▶ **Task objective**
Copy out the data below as written; omit any images.

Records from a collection
- - - -

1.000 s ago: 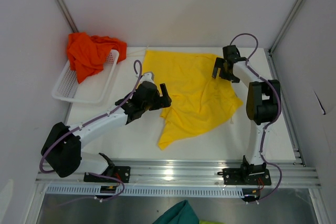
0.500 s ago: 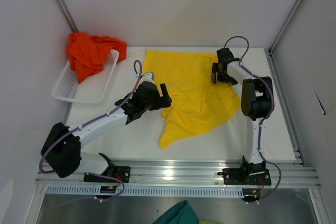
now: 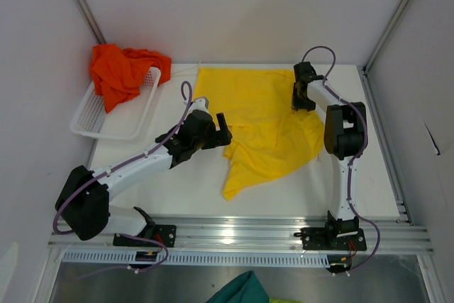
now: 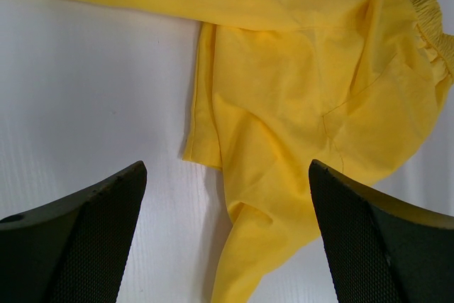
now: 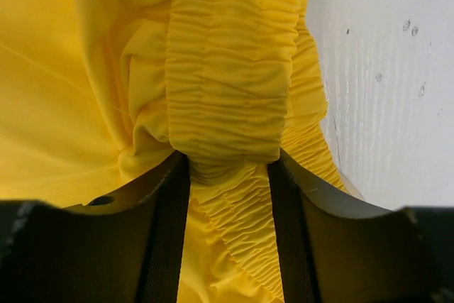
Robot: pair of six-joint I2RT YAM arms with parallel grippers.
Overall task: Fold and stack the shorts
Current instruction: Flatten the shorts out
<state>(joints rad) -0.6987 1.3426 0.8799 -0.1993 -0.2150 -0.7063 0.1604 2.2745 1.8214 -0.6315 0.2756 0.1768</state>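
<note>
My right gripper has just closed from wide to pinching the gathered waistband of the yellow shorts, which lie mid table. The left gripper hangs spread at their left edge. I judge the first fold can start.

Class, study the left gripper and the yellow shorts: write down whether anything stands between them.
Nothing visible does. The left gripper hangs open right at the edge of the yellow shorts, with the fabric showing between its fingers. The orange shorts lie in the white basket off to the left, out of the way.
</note>
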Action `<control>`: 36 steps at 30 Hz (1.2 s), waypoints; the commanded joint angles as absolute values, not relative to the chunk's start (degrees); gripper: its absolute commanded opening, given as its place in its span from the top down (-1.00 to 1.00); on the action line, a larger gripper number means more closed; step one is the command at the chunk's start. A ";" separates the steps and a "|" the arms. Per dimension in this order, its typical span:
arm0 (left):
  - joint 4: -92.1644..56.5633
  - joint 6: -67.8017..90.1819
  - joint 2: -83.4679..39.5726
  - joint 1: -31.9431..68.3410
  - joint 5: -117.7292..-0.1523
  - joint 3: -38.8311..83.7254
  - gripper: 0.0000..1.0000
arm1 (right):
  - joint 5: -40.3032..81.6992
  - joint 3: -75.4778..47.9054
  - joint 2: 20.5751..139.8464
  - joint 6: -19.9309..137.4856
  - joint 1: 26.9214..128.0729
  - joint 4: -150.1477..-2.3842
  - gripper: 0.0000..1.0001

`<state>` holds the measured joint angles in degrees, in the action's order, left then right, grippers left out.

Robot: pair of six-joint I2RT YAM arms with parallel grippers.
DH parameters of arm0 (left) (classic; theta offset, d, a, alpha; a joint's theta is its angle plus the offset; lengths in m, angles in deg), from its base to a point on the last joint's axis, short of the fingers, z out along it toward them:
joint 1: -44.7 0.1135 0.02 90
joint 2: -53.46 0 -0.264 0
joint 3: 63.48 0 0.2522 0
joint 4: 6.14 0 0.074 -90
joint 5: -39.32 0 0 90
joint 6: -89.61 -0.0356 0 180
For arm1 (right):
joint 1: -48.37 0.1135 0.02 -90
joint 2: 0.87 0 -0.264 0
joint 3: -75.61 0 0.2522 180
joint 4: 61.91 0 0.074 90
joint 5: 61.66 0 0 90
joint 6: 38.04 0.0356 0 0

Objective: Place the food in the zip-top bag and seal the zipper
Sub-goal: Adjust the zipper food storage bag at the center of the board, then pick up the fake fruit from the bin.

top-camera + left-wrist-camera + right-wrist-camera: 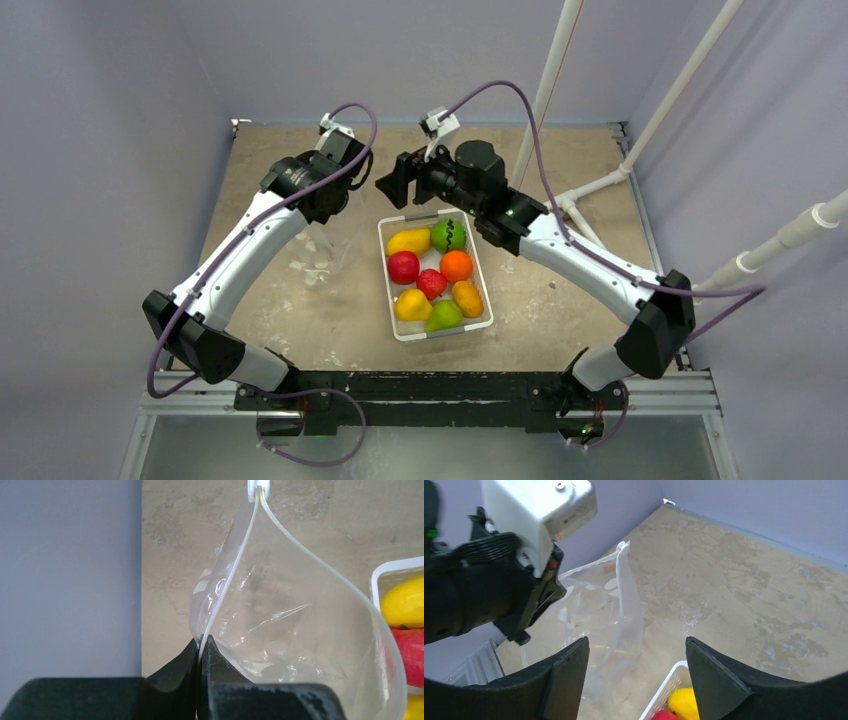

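Note:
The food (435, 278), several glossy toy fruits in yellow, green, red and orange, lies in a white tray (484, 288) at the table's middle. The clear zip-top bag (318, 256) hangs left of the tray. My left gripper (201, 643) is shut on one strip of the zipper (234, 572), and the bag's mouth (300, 605) gapes wide. My right gripper (392, 186) hovers beyond the tray's far left corner. In the right wrist view it (636, 646) stands open with nothing between its fingers, the bag (596, 612) ahead and a yellow fruit (684, 703) below.
White pipes (600, 182) rise at the back right of the table. Grey walls close in on the left and rear sides. The left arm's wrist (484, 587) sits close to the right gripper's left finger. The tray rim (395, 566) lies just right of the bag.

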<state>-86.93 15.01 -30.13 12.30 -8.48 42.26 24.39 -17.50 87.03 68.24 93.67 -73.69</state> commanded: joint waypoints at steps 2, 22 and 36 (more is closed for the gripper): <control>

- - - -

▶ **Output of the exercise**
1.000 s ago: 
0.500 s ago: 
now: 
now: 
now: 
Robot: pair of six-joint I2RT YAM arms with parallel grippers.
Overall task: Fold and stack the shorts
Current instruction: Flatten the shorts out
<state>(joints rad) -0.6987 1.3426 0.8799 -0.1993 -0.2150 -0.7063 0.1604 2.2745 1.8214 -0.6315 0.2756 0.1768</state>
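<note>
My right gripper has just closed from wide to pinching the gathered waistband of the yellow shorts, which lie mid table. The left gripper hangs spread at their left edge. I judge the first fold can start.

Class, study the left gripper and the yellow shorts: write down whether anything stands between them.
Nothing visible does. The left gripper hangs open right at the edge of the yellow shorts, with the fabric showing between its fingers. The orange shorts lie in the white basket off to the left, out of the way.
</note>
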Action `<control>`: 36 steps at 30 Hz (1.2 s), waypoints; the commanded joint angles as absolute values, not relative to the chunk's start (degrees); gripper: its absolute commanded opening, given as its place in its span from the top down (-1.00 to 1.00); on the action line, a larger gripper number means more closed; step one is the command at the chunk's start. A ";" separates the steps and a "|" the arms. Per dimension in this order, its typical span:
arm0 (left):
  - joint 4: -92.1644..56.5633
  - joint 6: -67.8017..90.1819
  - joint 2: -83.4679..39.5726
  - joint 1: -31.9431..68.3410
  - joint 5: -117.7292..-0.1523
  - joint 3: -38.8311..83.7254
  - gripper: 0.0000..1.0000
arm1 (right):
  - joint 5: -40.3032..81.6992
  - joint 3: -75.4778..47.9054
  - joint 2: 20.5751..139.8464
  - joint 6: -19.9309..137.4856
  - joint 1: 26.9214..128.0729
  - joint 4: -150.1477..-2.3842
  - gripper: 0.0000..1.0001

`<state>` holds the measured joint angles in degrees, in the action's order, left then right, grippers left out.

Robot: pair of six-joint I2RT YAM arms with parallel grippers.
DH parameters of arm0 (left) (classic; theta offset, d, a, alpha; a joint's theta is its angle plus the offset; lengths in m, angles in deg), from its base to a point on the last joint's axis, short of the fingers, z out along it toward them:
joint 1: -44.7 0.1135 0.02 90
joint 2: -53.46 0 -0.264 0
joint 3: 63.48 0 0.2522 0
joint 4: 6.14 0 0.074 -90
joint 5: -39.32 0 0 90
joint 6: -89.61 -0.0356 0 180
For arm1 (right):
joint 1: -48.37 0.1135 0.02 -90
joint 2: 0.87 0 -0.264 0
joint 3: -75.61 0 0.2522 180
joint 4: 61.91 0 0.074 90
joint 5: 61.66 0 0 90
joint 6: 38.04 0.0356 0 0

Objective: Place the food in the zip-top bag and seal the zipper
Sub-goal: Adjust the zipper food storage bag at the center of the board, then pick up the fake fruit from the bin.

top-camera + left-wrist-camera + right-wrist-camera: 

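Note:
The food (435, 278), several glossy toy fruits in yellow, green, red and orange, lies in a white tray (484, 288) at the table's middle. The clear zip-top bag (318, 256) hangs left of the tray. My left gripper (201, 643) is shut on one strip of the zipper (234, 572), and the bag's mouth (300, 605) gapes wide. My right gripper (392, 186) hovers beyond the tray's far left corner. In the right wrist view it (636, 646) stands open with nothing between its fingers, the bag (596, 612) ahead and a yellow fruit (684, 703) below.
White pipes (600, 182) rise at the back right of the table. Grey walls close in on the left and rear sides. The left arm's wrist (484, 587) sits close to the right gripper's left finger. The tray rim (395, 566) lies just right of the bag.
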
<state>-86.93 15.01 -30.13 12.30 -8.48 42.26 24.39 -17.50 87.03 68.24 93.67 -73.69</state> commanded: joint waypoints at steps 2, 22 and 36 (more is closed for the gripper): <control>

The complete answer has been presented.